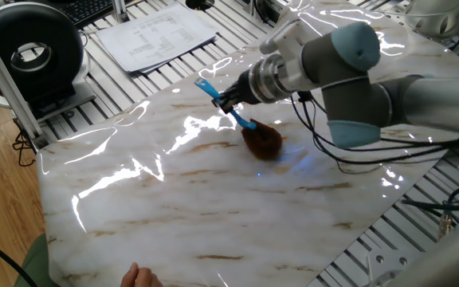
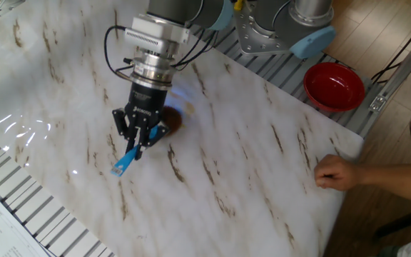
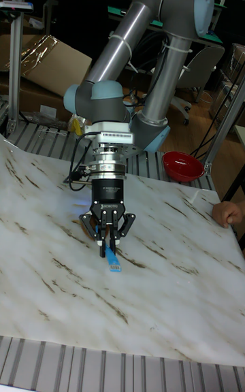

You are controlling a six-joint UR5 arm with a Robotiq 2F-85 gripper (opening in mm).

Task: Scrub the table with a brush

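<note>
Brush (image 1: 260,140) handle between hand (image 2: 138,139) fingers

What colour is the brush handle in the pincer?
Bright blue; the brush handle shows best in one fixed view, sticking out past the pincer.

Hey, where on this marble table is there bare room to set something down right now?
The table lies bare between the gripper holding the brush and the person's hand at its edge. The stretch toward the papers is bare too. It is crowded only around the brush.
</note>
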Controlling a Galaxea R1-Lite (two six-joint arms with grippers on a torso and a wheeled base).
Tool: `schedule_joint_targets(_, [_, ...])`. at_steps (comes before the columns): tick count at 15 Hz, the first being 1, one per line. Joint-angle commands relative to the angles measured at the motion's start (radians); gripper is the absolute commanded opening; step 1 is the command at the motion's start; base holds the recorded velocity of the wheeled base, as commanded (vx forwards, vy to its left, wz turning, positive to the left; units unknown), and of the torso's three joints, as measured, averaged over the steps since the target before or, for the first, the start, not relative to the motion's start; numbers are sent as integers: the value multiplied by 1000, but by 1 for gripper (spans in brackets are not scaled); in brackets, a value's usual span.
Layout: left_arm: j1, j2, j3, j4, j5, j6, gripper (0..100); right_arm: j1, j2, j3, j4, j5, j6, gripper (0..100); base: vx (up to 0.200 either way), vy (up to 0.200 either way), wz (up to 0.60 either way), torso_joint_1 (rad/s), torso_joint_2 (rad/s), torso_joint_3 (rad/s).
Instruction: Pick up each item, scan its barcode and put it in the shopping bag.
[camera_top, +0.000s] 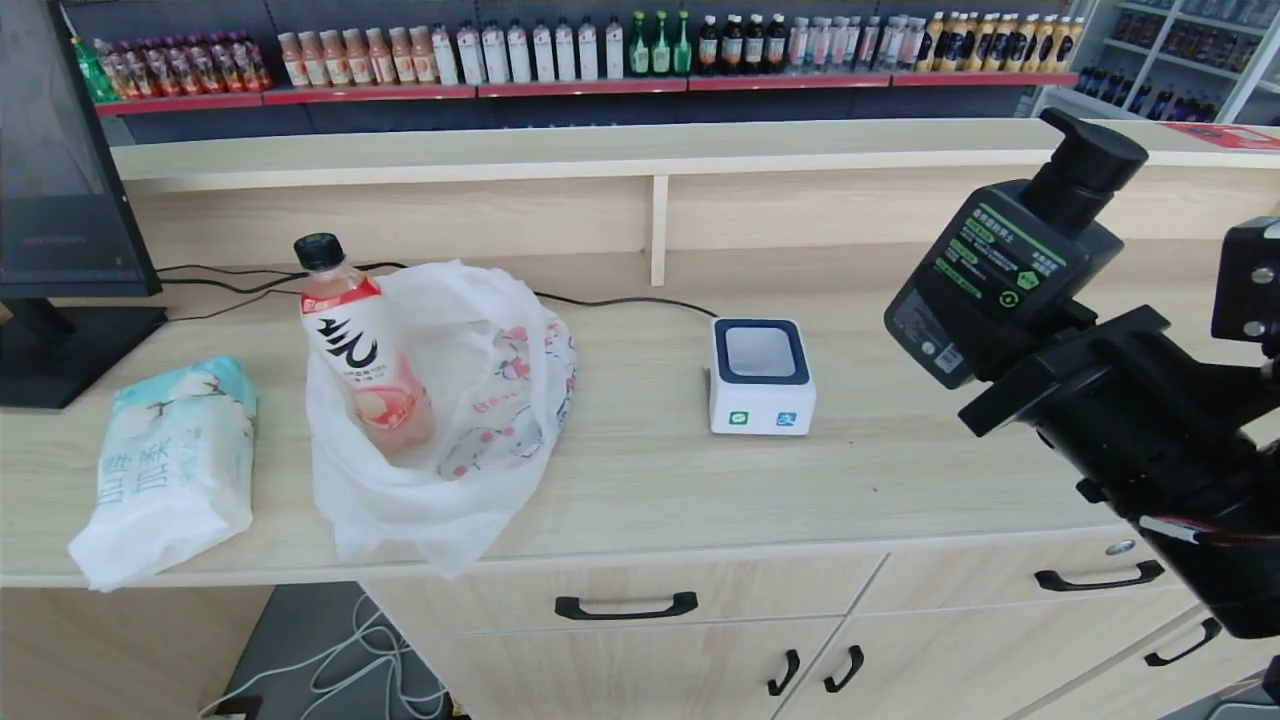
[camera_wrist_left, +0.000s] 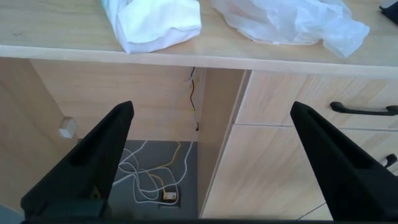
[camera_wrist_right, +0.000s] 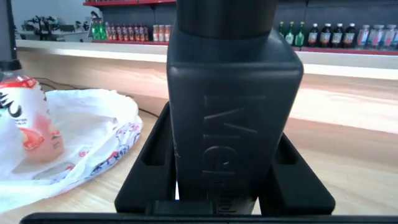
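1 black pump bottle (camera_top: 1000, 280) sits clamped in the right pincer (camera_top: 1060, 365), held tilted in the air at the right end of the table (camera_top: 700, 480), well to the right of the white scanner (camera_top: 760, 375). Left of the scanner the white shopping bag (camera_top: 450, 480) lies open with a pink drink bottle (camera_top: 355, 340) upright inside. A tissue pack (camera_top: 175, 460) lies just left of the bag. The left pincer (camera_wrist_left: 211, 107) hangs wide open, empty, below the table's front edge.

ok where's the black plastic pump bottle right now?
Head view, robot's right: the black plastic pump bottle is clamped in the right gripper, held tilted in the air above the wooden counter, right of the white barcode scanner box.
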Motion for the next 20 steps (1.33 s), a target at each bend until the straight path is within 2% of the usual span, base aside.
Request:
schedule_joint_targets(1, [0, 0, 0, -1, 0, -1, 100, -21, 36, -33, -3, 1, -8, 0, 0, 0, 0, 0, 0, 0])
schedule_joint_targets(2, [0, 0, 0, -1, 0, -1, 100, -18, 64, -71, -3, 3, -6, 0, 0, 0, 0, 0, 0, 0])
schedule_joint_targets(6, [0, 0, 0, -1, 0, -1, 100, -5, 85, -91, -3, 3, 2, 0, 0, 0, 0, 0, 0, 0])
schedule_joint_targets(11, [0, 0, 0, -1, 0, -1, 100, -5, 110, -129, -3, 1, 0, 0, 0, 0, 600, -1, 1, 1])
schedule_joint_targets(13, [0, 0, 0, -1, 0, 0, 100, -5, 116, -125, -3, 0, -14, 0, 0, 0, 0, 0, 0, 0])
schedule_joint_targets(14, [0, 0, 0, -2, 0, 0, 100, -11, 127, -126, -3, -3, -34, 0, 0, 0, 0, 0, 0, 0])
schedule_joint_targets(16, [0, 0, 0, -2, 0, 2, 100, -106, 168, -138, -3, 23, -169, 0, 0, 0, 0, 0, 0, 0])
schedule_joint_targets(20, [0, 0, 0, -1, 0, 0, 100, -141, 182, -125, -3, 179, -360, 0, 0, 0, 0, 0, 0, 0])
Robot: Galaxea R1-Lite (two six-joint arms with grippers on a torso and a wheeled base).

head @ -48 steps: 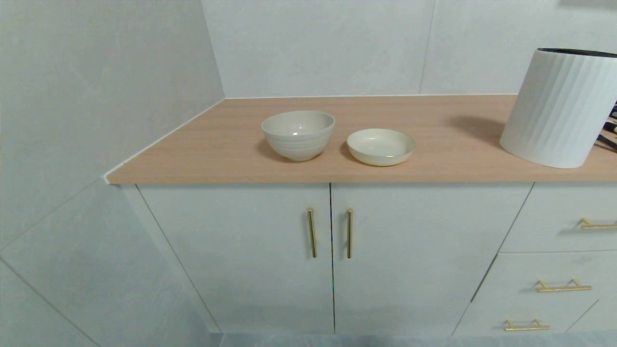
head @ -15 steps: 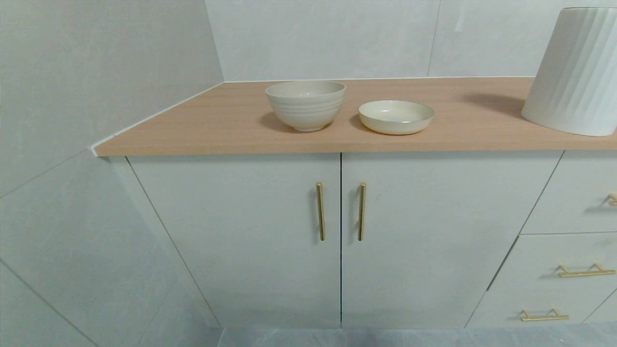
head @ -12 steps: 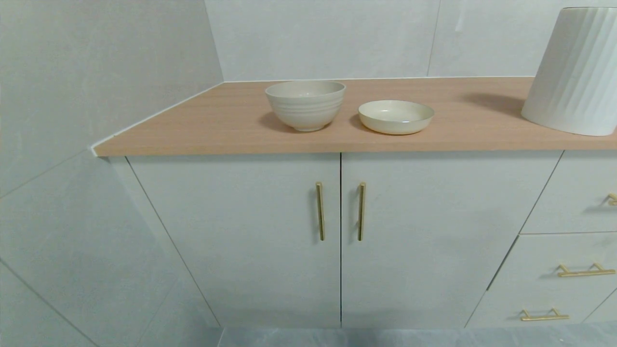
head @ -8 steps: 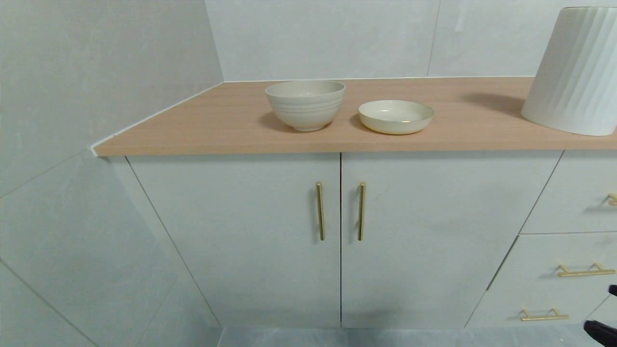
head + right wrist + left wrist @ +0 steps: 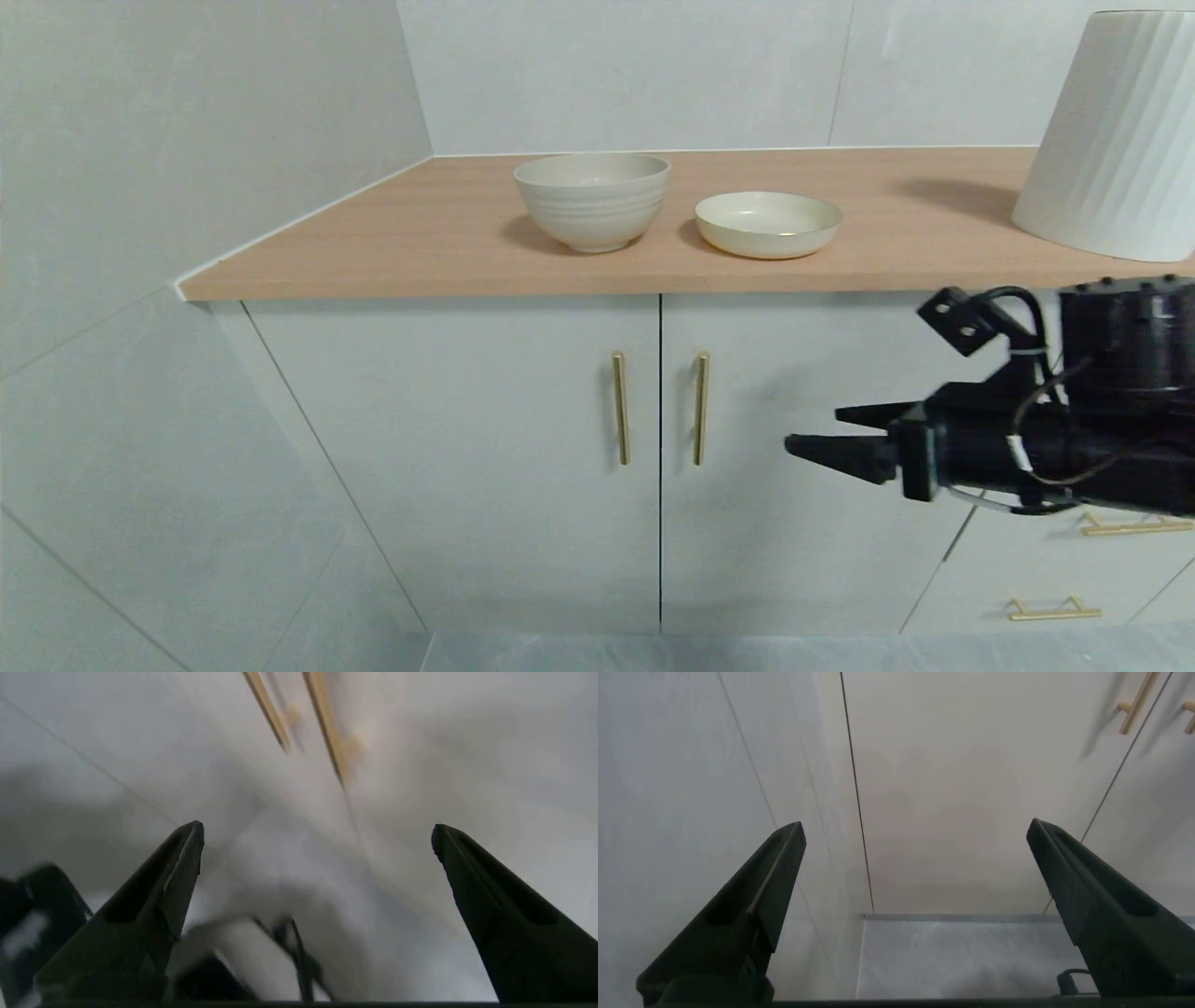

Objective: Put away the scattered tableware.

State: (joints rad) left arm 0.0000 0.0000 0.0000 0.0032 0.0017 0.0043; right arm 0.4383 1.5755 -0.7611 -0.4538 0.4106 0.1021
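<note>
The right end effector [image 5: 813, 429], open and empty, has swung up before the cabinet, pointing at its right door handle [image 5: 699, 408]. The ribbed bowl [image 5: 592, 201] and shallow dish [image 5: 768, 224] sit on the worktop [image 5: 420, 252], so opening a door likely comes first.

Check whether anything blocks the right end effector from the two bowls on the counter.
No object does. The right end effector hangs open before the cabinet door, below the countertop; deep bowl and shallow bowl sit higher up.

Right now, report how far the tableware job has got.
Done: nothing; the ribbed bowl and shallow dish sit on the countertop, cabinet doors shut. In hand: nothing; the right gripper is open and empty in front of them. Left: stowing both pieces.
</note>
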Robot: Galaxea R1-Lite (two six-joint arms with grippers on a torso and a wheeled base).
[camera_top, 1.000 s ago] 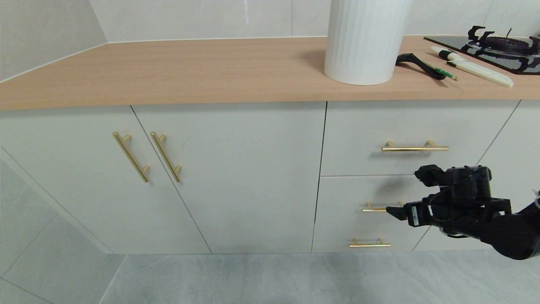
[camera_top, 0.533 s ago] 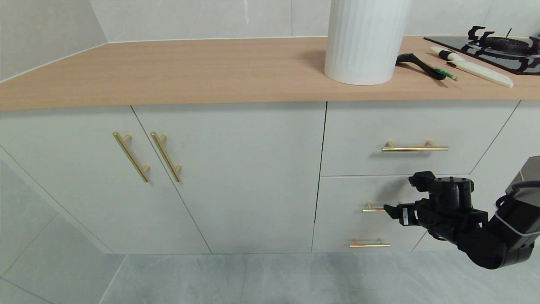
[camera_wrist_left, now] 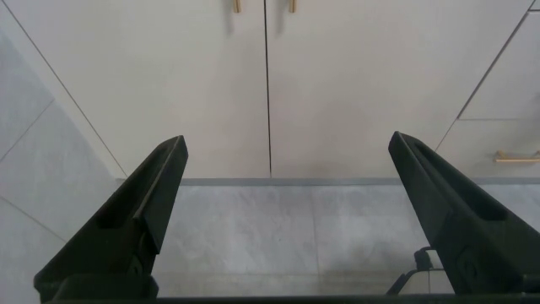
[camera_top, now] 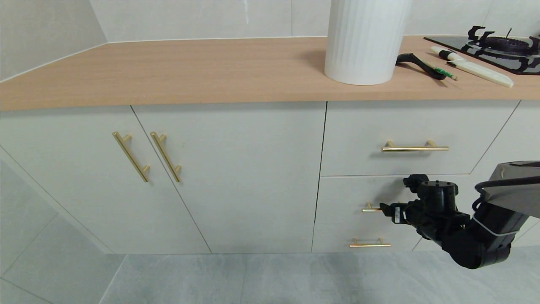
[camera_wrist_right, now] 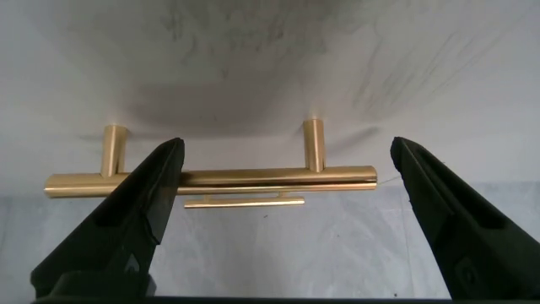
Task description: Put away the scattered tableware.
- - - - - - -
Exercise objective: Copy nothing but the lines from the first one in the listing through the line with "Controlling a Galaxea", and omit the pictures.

Expected answer:
You are controlling a six-joint UR5 arm with a Robotiq 2F-85 gripper (opening in mm).

Task: Scrub the table with a brush

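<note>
Brush (image 1: 260,140) handle between hand (image 2: 138,139) fingers

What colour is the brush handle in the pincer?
Bright blue; the brush handle shows best in one fixed view, sticking out past the pincer.

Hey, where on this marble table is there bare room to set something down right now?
The table lies bare between the gripper holding the brush and the person's hand at its edge. The stretch toward the papers is bare too. It is crowded only around the brush.
</note>
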Controlling a Galaxea R1-Lite (two six-joint arms with grippers on a torso and a wheeled base).

What the exercise asked for is now complete.